- Problem to solve: Please reproduce exactly the lines that begin the listing below, up to and including the line where "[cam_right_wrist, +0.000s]" occurs.

- Provided data:
============================================================

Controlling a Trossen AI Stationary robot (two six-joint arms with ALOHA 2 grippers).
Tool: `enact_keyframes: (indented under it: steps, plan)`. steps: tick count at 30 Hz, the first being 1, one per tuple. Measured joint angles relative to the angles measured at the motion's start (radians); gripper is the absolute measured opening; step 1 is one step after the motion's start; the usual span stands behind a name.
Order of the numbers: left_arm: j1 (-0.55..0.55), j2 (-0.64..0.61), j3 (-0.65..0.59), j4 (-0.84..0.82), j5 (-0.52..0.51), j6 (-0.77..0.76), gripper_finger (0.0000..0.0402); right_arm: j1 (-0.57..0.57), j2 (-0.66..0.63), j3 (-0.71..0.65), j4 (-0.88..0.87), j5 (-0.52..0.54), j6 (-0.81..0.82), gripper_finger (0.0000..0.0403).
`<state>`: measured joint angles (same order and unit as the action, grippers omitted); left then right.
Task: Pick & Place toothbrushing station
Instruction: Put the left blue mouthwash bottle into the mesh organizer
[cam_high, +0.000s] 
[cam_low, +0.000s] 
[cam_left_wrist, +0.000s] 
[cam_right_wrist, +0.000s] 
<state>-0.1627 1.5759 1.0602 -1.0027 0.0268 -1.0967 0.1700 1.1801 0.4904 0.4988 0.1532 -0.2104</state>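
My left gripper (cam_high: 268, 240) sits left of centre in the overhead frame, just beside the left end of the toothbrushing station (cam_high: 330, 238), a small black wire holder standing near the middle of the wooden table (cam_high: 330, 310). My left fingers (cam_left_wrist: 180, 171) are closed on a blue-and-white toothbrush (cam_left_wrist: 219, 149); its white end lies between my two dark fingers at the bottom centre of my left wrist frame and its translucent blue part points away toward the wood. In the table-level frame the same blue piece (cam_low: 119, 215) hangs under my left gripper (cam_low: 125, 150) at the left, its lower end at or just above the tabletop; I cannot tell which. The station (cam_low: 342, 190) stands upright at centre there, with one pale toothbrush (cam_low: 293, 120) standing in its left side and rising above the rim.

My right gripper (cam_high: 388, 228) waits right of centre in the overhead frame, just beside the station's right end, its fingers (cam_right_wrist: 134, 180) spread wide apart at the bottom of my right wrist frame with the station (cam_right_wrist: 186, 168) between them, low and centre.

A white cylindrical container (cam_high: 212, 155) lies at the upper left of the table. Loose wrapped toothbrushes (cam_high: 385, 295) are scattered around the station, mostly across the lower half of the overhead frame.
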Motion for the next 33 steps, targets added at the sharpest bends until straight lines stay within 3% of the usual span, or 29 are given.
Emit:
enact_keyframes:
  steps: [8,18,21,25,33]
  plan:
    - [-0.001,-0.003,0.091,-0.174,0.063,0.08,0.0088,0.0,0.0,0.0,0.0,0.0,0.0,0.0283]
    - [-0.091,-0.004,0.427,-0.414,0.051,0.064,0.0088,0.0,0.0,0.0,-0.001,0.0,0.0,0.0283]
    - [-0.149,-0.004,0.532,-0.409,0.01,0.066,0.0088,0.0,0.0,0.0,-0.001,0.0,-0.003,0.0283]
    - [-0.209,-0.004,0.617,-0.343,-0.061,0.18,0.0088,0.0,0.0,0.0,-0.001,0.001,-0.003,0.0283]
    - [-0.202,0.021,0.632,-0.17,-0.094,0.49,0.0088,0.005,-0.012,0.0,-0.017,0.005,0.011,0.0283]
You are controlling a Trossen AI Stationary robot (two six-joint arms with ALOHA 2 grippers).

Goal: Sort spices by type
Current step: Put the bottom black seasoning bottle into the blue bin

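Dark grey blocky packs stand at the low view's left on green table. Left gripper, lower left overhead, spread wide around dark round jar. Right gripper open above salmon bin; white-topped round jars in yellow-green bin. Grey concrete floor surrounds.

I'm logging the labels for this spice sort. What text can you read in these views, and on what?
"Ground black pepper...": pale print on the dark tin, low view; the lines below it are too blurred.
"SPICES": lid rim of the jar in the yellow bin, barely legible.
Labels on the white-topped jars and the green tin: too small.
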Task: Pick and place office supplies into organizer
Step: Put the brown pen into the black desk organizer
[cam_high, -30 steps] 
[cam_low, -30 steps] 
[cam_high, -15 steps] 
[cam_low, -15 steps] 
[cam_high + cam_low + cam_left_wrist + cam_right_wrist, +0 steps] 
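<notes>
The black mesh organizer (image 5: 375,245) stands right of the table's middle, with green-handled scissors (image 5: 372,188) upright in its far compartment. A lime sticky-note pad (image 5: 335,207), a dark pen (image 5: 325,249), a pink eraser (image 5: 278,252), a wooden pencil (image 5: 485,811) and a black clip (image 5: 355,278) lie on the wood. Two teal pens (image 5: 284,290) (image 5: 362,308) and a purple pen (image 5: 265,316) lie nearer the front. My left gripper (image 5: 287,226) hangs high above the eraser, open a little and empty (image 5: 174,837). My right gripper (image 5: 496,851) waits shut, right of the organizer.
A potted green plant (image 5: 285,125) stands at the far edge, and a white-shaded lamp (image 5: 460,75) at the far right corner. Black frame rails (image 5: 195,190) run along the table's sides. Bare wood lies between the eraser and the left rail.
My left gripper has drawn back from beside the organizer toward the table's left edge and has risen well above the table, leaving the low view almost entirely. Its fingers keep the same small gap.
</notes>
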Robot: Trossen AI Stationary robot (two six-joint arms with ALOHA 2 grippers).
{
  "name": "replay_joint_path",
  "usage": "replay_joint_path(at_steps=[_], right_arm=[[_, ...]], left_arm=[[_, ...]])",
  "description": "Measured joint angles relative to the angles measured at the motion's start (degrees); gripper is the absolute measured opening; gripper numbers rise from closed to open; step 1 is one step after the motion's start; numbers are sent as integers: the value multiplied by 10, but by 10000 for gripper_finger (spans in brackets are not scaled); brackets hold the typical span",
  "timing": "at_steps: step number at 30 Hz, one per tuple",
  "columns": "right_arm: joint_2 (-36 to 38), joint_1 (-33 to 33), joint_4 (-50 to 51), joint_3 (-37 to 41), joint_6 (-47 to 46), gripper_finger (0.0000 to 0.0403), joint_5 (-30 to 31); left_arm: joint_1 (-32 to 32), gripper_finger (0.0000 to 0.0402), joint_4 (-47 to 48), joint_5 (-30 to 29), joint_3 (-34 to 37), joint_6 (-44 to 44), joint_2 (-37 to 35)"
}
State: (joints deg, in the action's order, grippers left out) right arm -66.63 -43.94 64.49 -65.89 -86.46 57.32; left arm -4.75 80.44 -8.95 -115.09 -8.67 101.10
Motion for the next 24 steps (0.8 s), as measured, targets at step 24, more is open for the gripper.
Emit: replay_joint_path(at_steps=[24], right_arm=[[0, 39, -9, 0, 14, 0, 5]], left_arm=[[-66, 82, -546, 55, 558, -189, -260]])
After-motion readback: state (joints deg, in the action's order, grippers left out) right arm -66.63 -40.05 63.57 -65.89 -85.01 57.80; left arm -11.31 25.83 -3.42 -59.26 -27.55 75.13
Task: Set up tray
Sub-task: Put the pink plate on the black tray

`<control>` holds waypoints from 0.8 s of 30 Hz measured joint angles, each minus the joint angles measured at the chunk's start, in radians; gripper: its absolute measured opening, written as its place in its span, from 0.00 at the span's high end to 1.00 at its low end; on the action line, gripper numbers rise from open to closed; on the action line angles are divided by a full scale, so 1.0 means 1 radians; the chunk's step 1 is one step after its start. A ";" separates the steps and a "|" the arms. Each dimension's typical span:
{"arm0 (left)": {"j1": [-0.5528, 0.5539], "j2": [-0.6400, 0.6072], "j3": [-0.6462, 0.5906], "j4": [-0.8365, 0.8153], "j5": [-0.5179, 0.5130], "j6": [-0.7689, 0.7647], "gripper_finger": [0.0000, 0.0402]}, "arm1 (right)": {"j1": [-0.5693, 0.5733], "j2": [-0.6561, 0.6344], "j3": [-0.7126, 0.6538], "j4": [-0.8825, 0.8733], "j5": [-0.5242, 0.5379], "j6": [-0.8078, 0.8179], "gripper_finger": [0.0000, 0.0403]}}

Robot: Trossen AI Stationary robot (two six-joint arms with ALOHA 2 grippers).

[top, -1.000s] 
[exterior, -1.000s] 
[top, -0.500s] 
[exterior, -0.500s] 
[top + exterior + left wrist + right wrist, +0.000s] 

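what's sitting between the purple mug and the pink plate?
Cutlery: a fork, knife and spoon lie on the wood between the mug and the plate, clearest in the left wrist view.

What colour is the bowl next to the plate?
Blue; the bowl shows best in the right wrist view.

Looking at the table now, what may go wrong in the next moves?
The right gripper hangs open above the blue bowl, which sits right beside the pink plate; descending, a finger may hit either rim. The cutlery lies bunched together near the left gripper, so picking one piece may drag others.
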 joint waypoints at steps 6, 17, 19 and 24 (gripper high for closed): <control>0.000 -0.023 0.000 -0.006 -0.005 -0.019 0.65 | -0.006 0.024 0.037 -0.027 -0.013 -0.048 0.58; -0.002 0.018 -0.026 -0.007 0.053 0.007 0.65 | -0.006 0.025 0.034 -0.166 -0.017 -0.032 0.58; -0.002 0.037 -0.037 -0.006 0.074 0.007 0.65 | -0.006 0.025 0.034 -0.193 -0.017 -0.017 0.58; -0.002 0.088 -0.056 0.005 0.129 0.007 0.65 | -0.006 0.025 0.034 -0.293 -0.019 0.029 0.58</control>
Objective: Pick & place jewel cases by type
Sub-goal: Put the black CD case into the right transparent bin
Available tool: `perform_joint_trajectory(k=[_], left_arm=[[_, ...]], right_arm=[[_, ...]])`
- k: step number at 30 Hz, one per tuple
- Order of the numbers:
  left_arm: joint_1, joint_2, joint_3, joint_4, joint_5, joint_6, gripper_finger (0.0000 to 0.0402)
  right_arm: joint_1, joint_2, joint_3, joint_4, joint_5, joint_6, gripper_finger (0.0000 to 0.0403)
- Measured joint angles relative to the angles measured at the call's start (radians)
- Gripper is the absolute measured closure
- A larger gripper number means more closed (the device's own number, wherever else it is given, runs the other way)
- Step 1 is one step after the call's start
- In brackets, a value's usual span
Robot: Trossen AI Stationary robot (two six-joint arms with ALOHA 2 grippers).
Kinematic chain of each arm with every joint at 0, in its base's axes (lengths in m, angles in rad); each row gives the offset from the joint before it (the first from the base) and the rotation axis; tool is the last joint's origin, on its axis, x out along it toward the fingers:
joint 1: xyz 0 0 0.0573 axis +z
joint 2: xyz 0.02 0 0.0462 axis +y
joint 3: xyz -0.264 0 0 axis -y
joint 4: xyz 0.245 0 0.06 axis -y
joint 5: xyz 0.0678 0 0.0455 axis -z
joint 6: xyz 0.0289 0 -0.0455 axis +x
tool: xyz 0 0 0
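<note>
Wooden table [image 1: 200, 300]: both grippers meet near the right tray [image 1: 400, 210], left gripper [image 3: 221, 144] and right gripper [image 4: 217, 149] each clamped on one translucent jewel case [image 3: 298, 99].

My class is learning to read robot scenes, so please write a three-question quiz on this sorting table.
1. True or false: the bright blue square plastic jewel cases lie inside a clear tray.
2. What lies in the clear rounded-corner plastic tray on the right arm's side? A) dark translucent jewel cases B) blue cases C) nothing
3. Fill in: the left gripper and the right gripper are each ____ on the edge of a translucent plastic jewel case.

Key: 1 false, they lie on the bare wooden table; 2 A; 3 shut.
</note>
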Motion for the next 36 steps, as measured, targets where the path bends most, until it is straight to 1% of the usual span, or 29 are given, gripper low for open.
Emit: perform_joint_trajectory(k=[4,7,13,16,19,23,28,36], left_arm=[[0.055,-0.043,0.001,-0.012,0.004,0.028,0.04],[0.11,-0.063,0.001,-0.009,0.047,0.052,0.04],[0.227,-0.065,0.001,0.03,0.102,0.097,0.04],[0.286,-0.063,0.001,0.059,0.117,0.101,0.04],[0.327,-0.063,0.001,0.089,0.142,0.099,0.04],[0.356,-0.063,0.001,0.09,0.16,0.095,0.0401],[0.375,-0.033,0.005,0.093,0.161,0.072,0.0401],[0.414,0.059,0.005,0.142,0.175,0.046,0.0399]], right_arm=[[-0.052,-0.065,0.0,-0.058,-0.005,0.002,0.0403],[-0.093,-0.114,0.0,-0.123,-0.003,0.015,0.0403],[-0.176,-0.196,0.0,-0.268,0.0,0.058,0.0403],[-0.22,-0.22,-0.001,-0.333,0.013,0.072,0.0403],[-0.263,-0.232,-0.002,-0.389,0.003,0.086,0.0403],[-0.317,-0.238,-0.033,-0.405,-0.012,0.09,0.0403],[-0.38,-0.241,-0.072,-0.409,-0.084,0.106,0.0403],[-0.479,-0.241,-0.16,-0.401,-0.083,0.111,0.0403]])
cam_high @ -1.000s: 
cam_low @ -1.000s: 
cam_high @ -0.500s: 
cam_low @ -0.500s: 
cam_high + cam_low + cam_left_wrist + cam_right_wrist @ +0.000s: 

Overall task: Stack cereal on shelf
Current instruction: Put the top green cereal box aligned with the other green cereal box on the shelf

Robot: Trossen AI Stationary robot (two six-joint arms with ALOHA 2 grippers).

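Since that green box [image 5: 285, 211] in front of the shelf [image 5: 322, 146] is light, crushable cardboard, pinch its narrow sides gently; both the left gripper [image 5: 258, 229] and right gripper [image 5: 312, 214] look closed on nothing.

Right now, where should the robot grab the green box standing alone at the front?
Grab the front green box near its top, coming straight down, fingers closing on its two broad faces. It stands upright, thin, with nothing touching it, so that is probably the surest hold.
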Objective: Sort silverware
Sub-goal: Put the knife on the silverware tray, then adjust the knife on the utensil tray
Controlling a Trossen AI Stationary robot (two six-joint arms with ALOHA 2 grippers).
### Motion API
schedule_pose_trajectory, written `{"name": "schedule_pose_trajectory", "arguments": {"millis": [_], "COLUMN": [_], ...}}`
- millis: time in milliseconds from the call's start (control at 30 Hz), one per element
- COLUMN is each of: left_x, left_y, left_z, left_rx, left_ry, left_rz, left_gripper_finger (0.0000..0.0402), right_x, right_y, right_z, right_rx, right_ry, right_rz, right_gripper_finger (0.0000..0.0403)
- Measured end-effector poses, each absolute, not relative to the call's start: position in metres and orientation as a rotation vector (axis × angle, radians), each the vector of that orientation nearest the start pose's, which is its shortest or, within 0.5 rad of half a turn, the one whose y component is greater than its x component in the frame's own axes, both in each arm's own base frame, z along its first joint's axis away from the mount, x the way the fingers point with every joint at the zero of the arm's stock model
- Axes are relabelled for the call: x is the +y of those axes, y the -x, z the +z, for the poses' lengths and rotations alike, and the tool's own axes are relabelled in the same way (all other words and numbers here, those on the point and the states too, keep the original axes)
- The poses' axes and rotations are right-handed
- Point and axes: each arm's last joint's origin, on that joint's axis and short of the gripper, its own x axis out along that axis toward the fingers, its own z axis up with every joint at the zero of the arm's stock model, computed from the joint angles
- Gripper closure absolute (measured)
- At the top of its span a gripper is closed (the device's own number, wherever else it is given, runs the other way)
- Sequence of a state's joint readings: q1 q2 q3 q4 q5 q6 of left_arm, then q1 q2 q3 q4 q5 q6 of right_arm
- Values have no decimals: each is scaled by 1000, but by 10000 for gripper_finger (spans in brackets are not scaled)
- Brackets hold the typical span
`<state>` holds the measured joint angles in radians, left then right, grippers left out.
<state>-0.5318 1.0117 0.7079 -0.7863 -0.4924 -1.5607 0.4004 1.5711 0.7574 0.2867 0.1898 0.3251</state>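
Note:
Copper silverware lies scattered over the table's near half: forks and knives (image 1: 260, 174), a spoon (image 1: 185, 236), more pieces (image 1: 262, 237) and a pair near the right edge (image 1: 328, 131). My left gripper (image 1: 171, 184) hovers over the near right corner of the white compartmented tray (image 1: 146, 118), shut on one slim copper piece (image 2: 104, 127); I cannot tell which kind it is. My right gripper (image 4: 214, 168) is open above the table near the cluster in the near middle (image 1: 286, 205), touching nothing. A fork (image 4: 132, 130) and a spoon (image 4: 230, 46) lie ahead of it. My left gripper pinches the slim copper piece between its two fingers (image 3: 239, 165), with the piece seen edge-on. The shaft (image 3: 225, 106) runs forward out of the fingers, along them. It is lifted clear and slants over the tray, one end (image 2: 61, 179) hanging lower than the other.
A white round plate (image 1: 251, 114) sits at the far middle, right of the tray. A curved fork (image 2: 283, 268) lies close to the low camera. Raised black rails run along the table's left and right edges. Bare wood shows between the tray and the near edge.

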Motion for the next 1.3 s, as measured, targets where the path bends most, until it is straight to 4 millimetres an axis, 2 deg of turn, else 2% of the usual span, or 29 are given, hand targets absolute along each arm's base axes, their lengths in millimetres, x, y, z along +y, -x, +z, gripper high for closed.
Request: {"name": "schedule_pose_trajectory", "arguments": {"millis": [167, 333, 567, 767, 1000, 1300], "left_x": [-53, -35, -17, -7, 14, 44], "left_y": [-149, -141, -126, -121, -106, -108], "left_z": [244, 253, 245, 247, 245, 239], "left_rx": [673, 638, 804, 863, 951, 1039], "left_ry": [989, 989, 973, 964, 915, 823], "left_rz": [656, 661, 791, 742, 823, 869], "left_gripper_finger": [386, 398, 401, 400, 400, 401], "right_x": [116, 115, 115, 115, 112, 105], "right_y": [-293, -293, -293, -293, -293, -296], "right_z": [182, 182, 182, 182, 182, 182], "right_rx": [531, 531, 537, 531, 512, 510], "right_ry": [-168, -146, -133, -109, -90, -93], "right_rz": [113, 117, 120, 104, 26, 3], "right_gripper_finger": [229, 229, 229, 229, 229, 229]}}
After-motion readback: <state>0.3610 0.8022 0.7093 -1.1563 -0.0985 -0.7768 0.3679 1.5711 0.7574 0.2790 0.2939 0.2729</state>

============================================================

- Exercise result:
Controlling a Trossen AI Stationary robot (two six-joint arms with ALOHA 2 grippers).
Tool: `enact_keyframes: (indented under it: steps, plan)`. steps: tick count at 30 Hz, the first being 1, one per tuple. Measured joint angles relative to the angles measured at the motion's start (radians); gripper is the absolute measured opening; step 1 is one step after the motion's start; the usual span stands behind a name.
Order of the numbers: left_arm: j1 (-0.55..0.55), j2 (-0.64..0.61), j3 (-0.65..0.59), j4 (-0.84..0.82), j5 (-0.52..0.51), j6 (-0.77..0.76), gripper_finger (0.0000..0.0402); right_arm: j1 (-0.57..0.57), j2 (-0.66..0.63), j3 (-0.71..0.65), j4 (-0.88..0.87), j5 (-0.52..0.54), j6 (-0.81..0.82), gripper_finger (0.0000..0.0403).
`<state>`: measured joint angles (same order and unit as the action, grippers omitted); left then right.
Task: Pick & Place toothbrushing station
Instruction: Put the left blue mouthwash bottle into the mesh organizer
[cam_high, +0.000s] 
[cam_low, +0.000s] 
[cam_left_wrist, +0.000s] 
[cam_right_wrist, +0.000s] 

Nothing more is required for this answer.